It was a good thing that his band members were the least observant people alive. Jake managed to army crawl back into the room, steal Jenn’s makeup bag from literally under her nose, and slither back out into the hallway without a soul noticing him. It definitely helped that they were all crowded around Sam, who was acting as though he was being tortured by Jenn as she put on his rhinestones. In that moment, Jake was grateful that Sam could be a massive drama queen sometimes. 
Jake sprung back to his feet and hustled to the bathroom, carrying the bag under his arm to stay discreet around the numerous roadies and stage hands who were rushing around the backstage area. He forced the door shut behind him and scanned around, finding a trash can that he could tuck under the doorknob to insure that no one else came in. 
“Hello, old friend,” Jake greeted the eyeliner pencil as he pulled it out from the bag. 

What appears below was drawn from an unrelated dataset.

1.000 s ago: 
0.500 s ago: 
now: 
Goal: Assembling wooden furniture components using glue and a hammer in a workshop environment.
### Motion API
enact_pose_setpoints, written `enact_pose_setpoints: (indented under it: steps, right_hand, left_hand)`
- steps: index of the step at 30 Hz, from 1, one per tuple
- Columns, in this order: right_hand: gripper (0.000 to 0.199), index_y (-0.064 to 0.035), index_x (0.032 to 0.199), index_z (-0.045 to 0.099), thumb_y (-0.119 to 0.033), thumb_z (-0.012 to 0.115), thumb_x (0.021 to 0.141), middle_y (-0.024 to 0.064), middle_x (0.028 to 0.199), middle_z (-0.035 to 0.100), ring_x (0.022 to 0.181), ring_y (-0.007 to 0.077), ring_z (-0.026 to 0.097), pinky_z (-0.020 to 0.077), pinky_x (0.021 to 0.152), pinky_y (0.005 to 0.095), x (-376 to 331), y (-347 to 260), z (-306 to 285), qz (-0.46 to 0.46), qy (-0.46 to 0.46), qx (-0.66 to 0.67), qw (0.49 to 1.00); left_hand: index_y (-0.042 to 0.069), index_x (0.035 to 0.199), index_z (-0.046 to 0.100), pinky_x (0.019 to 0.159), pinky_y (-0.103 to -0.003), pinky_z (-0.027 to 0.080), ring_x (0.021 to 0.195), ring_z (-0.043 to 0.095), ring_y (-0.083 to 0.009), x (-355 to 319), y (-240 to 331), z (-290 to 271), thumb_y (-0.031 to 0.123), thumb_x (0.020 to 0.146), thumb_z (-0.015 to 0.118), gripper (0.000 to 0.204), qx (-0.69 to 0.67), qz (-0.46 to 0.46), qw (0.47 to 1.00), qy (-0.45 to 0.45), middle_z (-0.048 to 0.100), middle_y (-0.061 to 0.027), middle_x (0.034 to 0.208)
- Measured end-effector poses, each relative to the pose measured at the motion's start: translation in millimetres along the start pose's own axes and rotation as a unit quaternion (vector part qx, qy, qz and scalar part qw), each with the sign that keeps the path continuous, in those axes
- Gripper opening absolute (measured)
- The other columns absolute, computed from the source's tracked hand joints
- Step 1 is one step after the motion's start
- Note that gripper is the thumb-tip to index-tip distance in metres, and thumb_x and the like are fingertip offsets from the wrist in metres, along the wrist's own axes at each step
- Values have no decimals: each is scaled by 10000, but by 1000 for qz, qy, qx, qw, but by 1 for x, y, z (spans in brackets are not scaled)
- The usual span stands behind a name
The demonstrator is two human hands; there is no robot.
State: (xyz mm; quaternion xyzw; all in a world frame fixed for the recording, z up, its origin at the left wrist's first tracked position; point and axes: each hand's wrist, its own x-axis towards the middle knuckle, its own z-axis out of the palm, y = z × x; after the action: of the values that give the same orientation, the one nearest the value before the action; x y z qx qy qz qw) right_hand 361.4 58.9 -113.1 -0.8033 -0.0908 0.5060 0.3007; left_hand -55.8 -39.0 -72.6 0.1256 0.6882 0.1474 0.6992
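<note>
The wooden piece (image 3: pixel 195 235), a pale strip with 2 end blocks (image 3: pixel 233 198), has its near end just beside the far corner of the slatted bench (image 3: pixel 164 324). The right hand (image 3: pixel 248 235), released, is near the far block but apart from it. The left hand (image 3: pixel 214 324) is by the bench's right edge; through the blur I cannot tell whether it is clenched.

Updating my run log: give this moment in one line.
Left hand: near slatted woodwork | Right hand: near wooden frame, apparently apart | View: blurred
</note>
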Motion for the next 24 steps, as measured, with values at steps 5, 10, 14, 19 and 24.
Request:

It was time to go back to his roots. 
Jake was disappointed by just how out of practice he was with the pencil. It had seemed so simple when he was younger, but he had to take into account that he wore it a lot back then. Jake started with the lower lash line of his right eye since that was usually the easiest part, but ticked when he accidentally smeared the black line downwards, making him look more like a raccoon than a rockstar. He fumbled around in the bag and heaved out a sigh of relief when he found Jenn’s makeup wipes. For a second there, he was convinced he was going to have to return to the greenroom with his tail in between his legs and his makeup all smudged to beg for help. 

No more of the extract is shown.